Give again, word for word, each line from the top of the listing through the line that holds "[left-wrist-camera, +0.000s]".

================================

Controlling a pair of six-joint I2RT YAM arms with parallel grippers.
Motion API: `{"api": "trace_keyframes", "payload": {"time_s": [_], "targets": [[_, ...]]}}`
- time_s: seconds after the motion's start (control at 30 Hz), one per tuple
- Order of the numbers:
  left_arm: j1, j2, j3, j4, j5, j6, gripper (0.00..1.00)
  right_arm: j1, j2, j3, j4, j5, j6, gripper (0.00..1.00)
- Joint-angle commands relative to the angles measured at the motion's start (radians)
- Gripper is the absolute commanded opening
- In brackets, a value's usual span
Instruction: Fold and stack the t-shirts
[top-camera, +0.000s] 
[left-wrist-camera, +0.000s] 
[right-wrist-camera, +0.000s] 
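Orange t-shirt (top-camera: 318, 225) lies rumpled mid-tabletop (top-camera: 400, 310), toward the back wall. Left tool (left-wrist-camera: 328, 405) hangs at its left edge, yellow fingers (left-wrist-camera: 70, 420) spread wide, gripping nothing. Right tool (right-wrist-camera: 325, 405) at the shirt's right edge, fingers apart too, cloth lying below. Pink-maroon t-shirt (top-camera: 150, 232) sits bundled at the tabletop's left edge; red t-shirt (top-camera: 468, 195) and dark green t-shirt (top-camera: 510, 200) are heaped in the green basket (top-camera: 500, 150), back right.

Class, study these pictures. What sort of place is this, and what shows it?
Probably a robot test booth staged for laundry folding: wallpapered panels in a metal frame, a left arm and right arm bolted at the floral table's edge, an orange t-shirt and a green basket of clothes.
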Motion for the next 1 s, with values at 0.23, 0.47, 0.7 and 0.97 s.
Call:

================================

_Answer to this exercise_:
Controlling a pair of six-joint I2RT YAM arms with parallel grippers.
Motion API: `{"api": "trace_keyframes", "payload": {"time_s": [_], "targets": [[_, ...]]}}`
- time_s: seconds after the motion's start (control at 30 Hz), one per tuple
- Order of the numbers:
  left_arm: j1, j2, j3, j4, j5, j6, gripper (0.00..1.00)
  right_arm: j1, j2, j3, j4, j5, j6, gripper (0.00..1.00)
- Joint-angle commands relative to the angles measured at the motion's start (radians)
- Gripper is the absolute commanded opening
- In brackets, a value's usual span
Instruction: Fold and stack the t-shirts
[top-camera, +0.000s] 
[left-wrist-camera, +0.000s] 

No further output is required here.